* **TASK INSTRUCTIONS**
Write out the listing from the line with "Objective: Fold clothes" to the line with "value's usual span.", both lines included, exactly and nothing beyond. Leave pictures out.

**** SUPPLIED DATA ****

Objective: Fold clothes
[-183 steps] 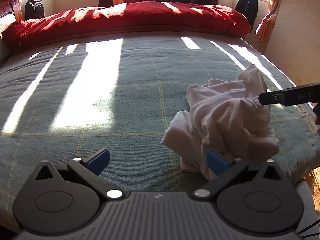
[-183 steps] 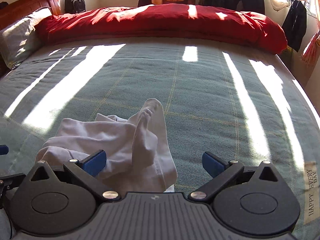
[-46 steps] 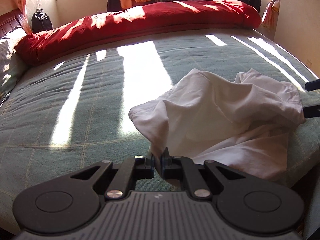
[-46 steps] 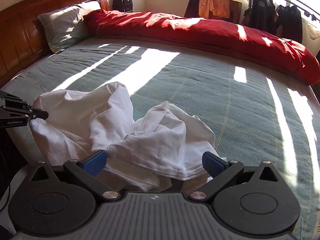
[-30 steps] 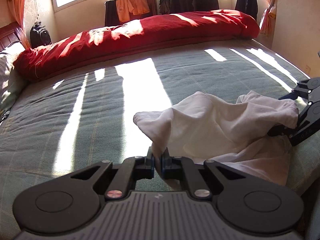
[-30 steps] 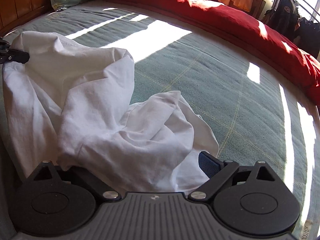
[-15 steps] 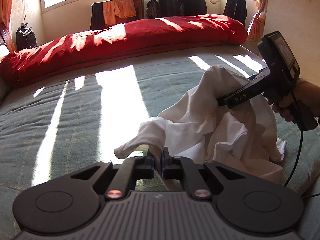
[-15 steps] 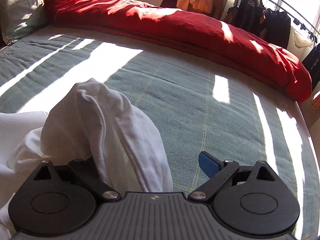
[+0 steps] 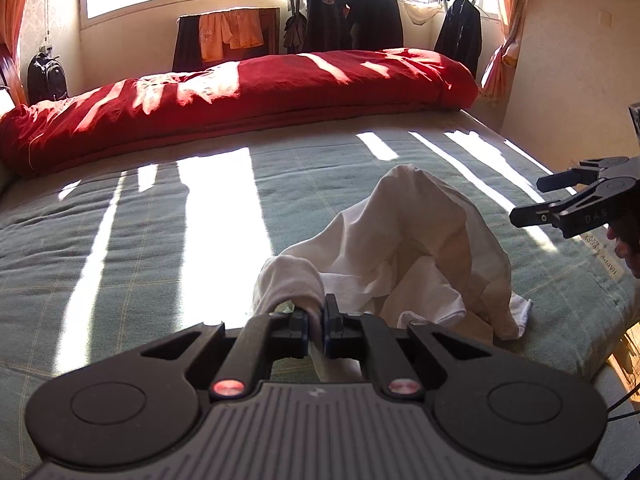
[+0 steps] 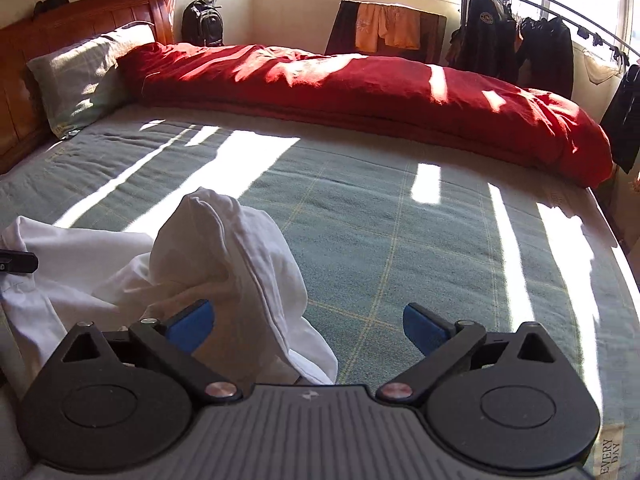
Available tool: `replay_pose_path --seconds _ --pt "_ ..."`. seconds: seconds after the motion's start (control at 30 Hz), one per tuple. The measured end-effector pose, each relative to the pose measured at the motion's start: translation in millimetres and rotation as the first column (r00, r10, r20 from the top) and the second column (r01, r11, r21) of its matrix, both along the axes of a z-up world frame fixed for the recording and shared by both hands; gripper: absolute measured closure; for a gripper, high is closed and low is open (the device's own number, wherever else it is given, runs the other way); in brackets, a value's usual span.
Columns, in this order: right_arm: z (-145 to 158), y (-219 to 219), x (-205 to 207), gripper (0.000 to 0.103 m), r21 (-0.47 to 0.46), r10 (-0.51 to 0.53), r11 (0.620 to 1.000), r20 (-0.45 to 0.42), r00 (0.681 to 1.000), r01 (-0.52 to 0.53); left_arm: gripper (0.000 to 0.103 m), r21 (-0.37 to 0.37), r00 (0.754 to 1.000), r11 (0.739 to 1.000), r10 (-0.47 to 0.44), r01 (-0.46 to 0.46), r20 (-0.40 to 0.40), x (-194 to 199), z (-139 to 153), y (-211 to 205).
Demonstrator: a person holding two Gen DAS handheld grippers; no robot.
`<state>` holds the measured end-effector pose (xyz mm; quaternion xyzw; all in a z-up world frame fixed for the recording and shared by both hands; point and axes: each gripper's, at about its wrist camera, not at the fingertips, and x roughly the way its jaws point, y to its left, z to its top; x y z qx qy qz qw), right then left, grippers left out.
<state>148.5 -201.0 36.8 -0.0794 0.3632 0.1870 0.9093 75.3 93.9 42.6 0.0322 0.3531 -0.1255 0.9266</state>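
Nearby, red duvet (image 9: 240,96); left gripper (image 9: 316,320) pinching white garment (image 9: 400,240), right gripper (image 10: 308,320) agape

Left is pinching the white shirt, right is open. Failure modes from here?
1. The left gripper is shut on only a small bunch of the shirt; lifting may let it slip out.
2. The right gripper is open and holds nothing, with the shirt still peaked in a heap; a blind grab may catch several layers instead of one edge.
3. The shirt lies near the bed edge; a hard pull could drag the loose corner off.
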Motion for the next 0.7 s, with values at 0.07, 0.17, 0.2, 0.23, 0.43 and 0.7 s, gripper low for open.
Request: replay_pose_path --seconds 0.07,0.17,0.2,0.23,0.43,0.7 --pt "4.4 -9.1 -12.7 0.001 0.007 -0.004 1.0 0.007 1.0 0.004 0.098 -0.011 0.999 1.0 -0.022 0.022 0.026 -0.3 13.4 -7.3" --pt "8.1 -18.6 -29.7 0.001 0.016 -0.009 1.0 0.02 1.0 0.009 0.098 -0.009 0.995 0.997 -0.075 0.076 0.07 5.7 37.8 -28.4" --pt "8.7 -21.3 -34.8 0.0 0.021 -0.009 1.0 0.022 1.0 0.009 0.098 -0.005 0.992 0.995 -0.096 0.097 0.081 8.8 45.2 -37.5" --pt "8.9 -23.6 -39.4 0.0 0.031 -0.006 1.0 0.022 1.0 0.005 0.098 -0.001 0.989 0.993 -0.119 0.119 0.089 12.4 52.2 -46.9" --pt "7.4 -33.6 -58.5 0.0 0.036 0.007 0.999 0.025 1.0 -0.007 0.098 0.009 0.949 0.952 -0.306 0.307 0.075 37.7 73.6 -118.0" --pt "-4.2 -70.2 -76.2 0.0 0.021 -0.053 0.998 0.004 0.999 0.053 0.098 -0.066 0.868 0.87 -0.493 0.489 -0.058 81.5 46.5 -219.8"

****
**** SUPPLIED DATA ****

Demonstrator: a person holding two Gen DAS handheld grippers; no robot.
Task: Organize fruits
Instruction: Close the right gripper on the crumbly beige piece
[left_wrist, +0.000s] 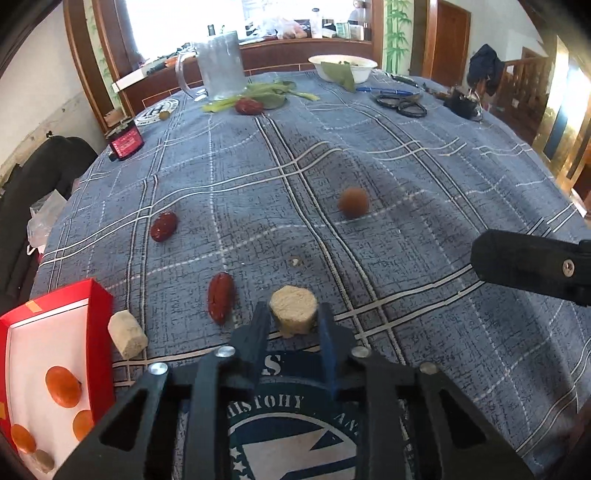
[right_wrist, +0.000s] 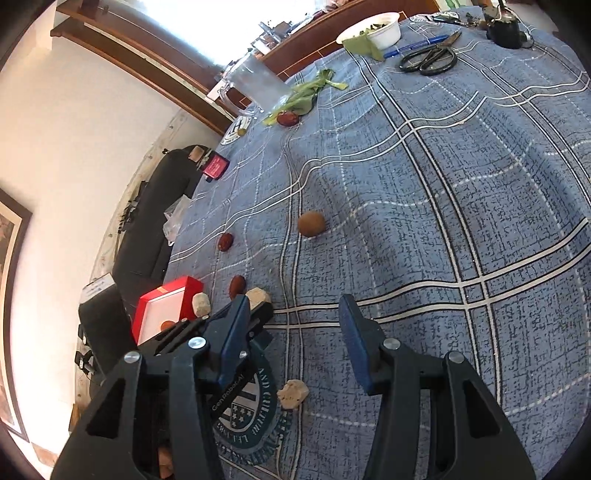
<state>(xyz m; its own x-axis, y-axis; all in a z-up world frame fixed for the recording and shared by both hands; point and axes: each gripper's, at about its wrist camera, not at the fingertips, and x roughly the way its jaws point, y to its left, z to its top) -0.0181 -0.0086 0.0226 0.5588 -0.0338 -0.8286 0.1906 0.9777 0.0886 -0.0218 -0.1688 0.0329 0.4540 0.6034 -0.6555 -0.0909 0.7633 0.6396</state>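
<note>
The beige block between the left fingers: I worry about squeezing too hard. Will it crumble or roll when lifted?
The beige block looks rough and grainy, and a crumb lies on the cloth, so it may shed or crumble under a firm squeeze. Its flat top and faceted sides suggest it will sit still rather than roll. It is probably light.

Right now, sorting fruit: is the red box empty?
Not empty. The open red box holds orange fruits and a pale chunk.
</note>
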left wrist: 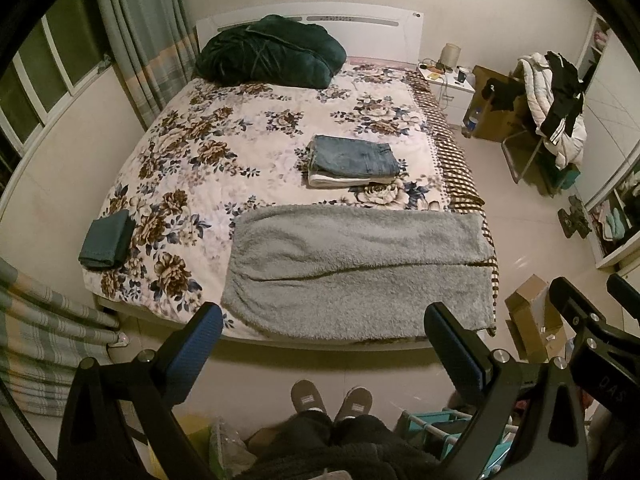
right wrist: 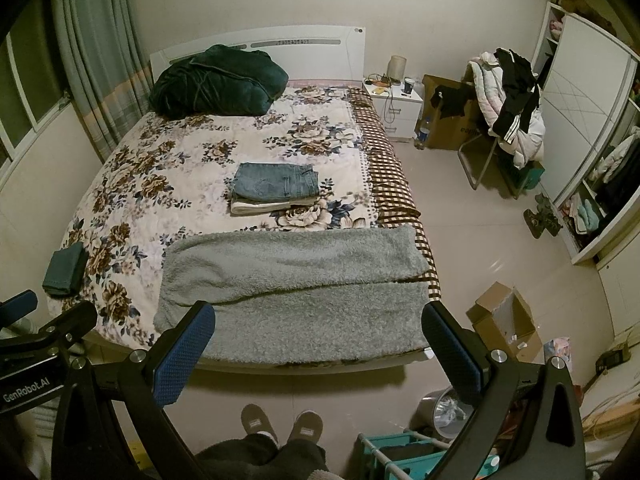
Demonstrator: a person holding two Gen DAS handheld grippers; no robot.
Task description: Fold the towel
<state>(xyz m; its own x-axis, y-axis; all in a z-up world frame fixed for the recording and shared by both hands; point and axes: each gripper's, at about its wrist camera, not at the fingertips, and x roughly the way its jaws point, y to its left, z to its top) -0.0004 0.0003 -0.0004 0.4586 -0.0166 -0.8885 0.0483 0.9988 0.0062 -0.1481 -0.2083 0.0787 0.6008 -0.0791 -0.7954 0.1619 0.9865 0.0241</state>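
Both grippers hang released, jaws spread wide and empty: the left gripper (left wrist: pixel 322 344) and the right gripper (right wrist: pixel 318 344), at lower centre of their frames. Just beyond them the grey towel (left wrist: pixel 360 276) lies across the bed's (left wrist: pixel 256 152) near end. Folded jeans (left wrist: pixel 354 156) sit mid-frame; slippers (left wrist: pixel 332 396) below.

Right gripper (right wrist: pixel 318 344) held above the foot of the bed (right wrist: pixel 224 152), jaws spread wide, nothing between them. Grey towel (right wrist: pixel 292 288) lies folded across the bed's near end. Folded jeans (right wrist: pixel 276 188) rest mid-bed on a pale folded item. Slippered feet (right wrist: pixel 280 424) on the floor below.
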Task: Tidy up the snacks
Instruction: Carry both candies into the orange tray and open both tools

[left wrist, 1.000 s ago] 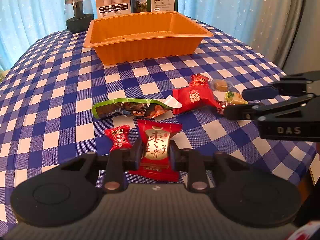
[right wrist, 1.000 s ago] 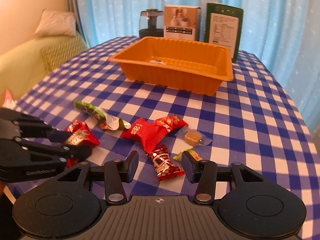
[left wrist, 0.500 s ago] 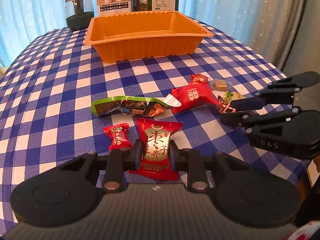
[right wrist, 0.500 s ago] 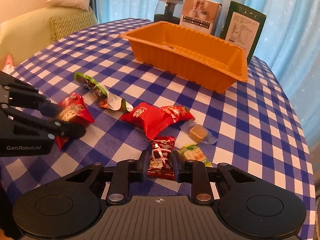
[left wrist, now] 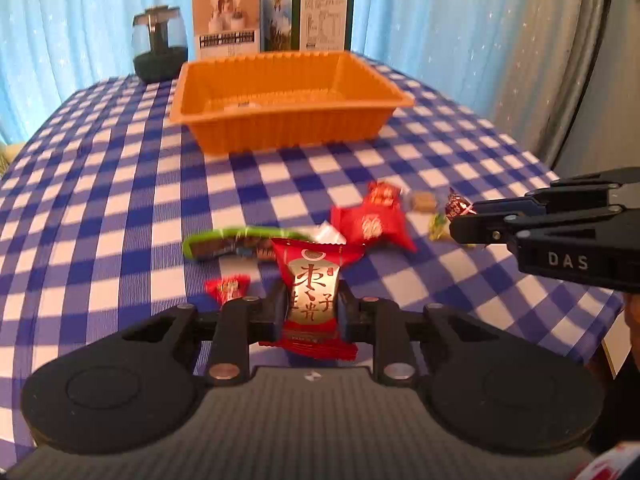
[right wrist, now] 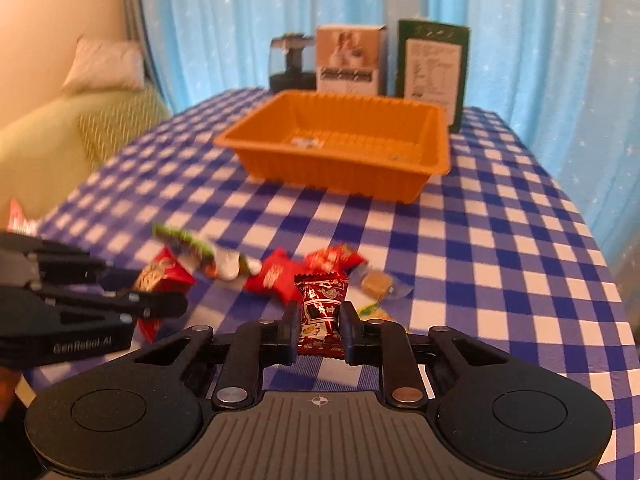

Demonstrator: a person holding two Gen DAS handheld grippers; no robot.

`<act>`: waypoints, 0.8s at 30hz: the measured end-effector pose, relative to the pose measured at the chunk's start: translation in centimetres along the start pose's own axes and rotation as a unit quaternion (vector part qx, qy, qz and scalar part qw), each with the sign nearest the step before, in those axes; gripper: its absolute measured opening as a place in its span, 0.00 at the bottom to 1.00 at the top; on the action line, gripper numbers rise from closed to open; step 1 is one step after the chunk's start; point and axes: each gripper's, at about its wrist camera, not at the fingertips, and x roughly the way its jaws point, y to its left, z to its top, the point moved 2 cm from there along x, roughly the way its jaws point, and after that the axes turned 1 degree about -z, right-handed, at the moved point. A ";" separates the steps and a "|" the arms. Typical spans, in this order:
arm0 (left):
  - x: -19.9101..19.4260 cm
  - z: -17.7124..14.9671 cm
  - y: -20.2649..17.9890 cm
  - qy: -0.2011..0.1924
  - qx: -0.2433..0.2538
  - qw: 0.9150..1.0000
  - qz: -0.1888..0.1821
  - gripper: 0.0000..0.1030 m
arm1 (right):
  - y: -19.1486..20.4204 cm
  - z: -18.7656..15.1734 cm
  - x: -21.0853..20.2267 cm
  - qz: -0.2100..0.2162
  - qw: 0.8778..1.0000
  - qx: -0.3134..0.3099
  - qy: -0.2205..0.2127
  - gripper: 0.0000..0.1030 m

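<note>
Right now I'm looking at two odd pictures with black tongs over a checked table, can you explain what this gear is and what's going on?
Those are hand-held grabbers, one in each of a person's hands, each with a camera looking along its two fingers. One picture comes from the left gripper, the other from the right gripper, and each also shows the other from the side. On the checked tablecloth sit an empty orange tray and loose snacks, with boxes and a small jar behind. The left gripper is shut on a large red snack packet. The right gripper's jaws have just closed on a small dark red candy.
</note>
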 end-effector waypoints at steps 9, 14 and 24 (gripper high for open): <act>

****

* **WRITTEN REPLY**
Objective: Fold clothes
[-183 steps] 
[-183 steps] 
[-46 steps] 
[-46 steps] 
[-30 steps] 
[-30 steps] 
[-15 steps] 
[-15 steps] 
[+0 steps] 
[+0 steps] 
Available tool: `replay_pose_path --seconds _ --pt "_ ..."`. seconds: seconds after the motion's start (control at 30 Hz), one per tuple. The measured end-effector pose, each relative to the pose measured at the motion's start: translation in millimetres and rotation as the first column (r00, r10, r20 from the top) and the second column (r01, r11, r21) of its matrix, both along the axes of a z-up world frame fixed for the recording and shared by both hands; gripper: absolute measured closure; for a gripper, high is closed and low is open (the device's own number, wherever else it is given, runs the other way); in brackets, a value's usual span.

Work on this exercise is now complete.